It’s curious how wines can taste different when drinking inside vs. outside, hot weather vs. cold weather, high-altitude vs. low, seasonally, from one day to the next and certainly as time passes and wines age. Most importantly, however, is that wines can taste very different from one palate to another.
Last week we sampled some single-vineyard 2009 Pinot Noirs from the Willamette Valley from the same producer, including one that I tried (same vintage) a few years ago- lets call it wine #1- and another that I’d never tried before- wine #2. Of course wine #1 had aged a bit (and my palate has too) but my notes were fairly consistent, especially considering the passage of time. Wine #2, the new wine, was in my opinion a better (more complex/ balanced/ integrated) offering; so when I looked up their ratings I was quite surprised by what I discovered.
Here’s my previous tasting note for wine #1, written about two years ago: “Tart nose/briary, brambly fruit. Pine/cedar, spice. Very perfumed as it opens up. Good acid/complexity. Lean palate. Burgundian. Savory finish.”
Here’s my note from last week: “Beautiful color/Burgundy- deep rose petal. Very savory nose- sawdust, floral, forest floor, scorched earth with candied spice, deep fruits and herbs. Lean and gentle palate. Softer acid. Dark fruit qualities.”

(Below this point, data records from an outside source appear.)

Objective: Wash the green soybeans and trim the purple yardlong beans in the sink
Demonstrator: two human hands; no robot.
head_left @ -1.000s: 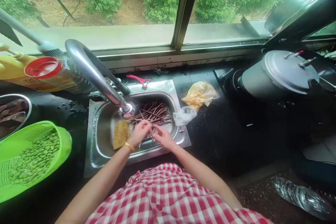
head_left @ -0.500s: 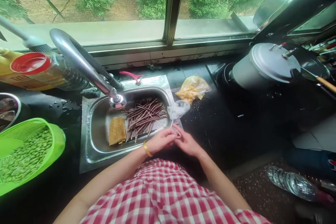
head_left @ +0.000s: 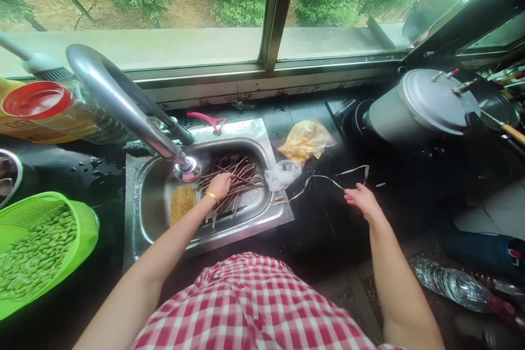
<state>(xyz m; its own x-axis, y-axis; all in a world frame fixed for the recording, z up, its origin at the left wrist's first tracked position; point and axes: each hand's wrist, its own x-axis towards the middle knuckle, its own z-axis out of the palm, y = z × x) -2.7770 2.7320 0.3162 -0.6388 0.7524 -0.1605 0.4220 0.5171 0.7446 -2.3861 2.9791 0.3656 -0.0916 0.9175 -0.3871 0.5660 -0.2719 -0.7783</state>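
Observation:
My left hand (head_left: 221, 186) reaches into the metal sink (head_left: 210, 232), its fingers closed over the pile of thin purple-brown stalks (head_left: 241, 188); its fingertips are partly hidden. Over the black counter to the right, my right hand (head_left: 363, 200) pinches a thin pale strip of string (head_left: 318, 176). The string trails in a loose curve, one end near the sink's right corner. A brown sponge-like block (head_left: 182, 202) lies left of the stalks, partly covered by my left forearm.
The faucet (head_left: 123, 109) arches over the sink. A red peeler (head_left: 207, 119) lies behind it. A crumpled clear bag (head_left: 283, 175) and a bag of yellow pieces (head_left: 305, 142) sit to the right. A green basket of beans (head_left: 88, 229) stands left; a pressure cooker (head_left: 435, 106), far right.
My hands were together at the sink's front right edge. Now they are apart: the left has moved onto the stalks, the right has swung right with the string stretched out in view.

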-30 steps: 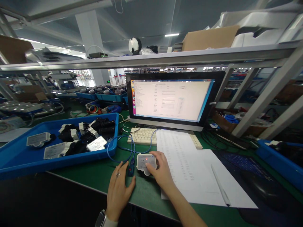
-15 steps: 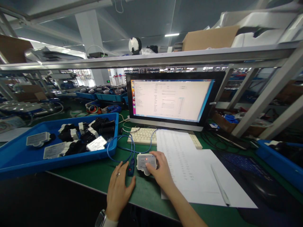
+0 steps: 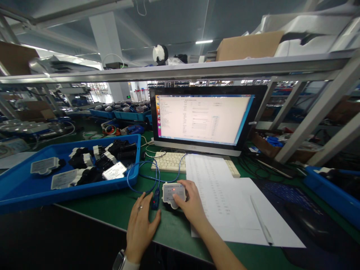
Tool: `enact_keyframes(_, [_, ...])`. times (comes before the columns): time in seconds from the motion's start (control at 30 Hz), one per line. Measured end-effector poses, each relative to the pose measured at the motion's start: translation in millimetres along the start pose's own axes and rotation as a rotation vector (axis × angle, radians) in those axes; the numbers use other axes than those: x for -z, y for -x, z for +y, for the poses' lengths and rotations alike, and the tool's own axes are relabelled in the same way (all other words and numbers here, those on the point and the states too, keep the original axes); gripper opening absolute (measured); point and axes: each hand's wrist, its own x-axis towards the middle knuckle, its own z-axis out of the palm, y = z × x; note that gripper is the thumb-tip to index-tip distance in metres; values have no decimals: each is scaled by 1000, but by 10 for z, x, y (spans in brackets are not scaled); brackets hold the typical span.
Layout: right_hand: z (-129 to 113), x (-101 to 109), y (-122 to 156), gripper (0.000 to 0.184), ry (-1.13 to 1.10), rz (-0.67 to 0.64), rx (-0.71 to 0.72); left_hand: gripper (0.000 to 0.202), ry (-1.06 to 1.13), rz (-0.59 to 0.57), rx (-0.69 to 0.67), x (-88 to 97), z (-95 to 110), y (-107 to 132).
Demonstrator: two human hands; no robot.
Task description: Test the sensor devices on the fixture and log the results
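Note:
My right hand (image 3: 191, 200) grips a small device with a pale labelled face (image 3: 170, 193) and a dark underside, thumb on its front and fingers over the top edge. A red light glows on that face. Just left of it, a blue adapter (image 3: 155, 199) with its own red light lies on the green bench, joined to a looped blue cable (image 3: 159, 174). My left hand (image 3: 142, 225) rests flat beside the adapter, fingers stretched out, holding nothing; a ring and a wristwatch (image 3: 119, 259) are on it.
At left stands a blue tray (image 3: 84, 195) of similar devices. Behind are a keyboard (image 3: 168, 161) and a lit monitor (image 3: 202, 120) under a shelf. To the right lie printed sheets (image 3: 236, 210), a pen (image 3: 261, 221), a dark mouse (image 3: 306, 225) and another blue bin (image 3: 334, 195).

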Motion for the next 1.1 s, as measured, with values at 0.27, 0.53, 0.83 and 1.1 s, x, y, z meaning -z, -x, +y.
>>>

Here’s the “expert’s” review, with an “outstanding” score of 91 points (published Oct. 2011): “Ruby red in color, the bouquet exhibits notes of dried herbs and spices, floral aromas cherry, and raspberry. This sets the stage for a velvety-textured, succulent, concentrated, nicely proportioned wine that has enough structure to evolve for 1-2 years.”
Wine #2, the new wine, I liked significantly more than the previous one. So much (we agreed) that we purchased some for the store. Here’s my note for the better wine: “Very light, rusty/brick red in color. Incredible complexity on the nose- wood/forest, garrigue [meaning: bushy, fragrant plants], pine cone, burnt wood, spice/cinnamon undertones. Silky/complex/integrated, long. Ageworthy. Food-friendly acidity. Most complex wine of the line-up.”
And here’s the expert’s review with a mediocre rating (especially considering the price) of 85 points (Oct. 2011): “The… displays overt herbaceousness and a woody character that others may like more than I did. On the palate it exhibits pleasant flavors and a smooth texture but the fruit lacks depth and concentration. Drink it over the next 4-5 years.”
Regardless, we purchased wine #2 prior to checking out what the expert had to say. Ultimately I’m quite glad that I made this discovery and only feel more confident in my palate. I would even venture to say that a single-vineyard Willamette Valley Pinot Noir (from the Yamill-Carlton AVA) should taste “herbaceous” and “woody” and shouldn’t offer “depth” of fruit or “concentration.” What I’m really thinking is: Does this expert really have much experience tasting such wines? Does “he” even know how they should taste?
Let’s give the expert the benefit of the doubt. Maybe he tried the wine when it was “shut down” or experiencing “bottle shock;” perhaps he was in a high-altitude city when he tasted it; by chance the barometric pressure may have been high that day causing the wine to taste flat and uninteresting; most likely, however, his palate is quite different from mine and I prefer wine #2 while he prefers #1. Overall, it’s great to reference an “expert’s” opinion, but it is simply that! (Trust your palate!)